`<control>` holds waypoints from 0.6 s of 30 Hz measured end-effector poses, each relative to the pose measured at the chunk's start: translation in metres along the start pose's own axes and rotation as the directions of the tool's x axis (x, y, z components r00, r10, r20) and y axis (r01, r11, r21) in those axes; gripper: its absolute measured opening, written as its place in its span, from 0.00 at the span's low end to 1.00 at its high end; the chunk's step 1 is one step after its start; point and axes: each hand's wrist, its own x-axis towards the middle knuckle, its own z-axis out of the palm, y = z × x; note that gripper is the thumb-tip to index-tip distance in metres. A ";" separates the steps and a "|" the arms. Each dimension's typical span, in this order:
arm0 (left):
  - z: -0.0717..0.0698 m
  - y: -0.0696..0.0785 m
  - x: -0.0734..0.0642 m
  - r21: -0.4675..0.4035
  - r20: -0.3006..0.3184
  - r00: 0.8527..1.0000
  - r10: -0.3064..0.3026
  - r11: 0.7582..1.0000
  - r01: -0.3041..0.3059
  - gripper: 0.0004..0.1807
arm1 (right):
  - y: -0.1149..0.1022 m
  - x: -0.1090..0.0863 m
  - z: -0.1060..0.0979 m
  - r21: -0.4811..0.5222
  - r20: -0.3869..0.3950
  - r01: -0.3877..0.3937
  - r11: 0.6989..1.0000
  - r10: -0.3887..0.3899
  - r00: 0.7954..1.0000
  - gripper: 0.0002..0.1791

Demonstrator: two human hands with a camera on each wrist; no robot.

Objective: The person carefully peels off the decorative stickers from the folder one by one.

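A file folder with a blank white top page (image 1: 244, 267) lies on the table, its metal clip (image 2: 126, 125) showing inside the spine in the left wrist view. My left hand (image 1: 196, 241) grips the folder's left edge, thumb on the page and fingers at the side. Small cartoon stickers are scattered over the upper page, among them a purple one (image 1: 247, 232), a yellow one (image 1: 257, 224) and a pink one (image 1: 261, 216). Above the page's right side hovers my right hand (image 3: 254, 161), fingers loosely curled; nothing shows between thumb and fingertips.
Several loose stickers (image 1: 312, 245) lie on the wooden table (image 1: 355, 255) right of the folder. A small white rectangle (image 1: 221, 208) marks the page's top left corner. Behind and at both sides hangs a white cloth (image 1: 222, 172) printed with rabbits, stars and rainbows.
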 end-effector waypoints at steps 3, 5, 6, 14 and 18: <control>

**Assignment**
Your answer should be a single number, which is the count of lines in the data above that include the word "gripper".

**Solution**
3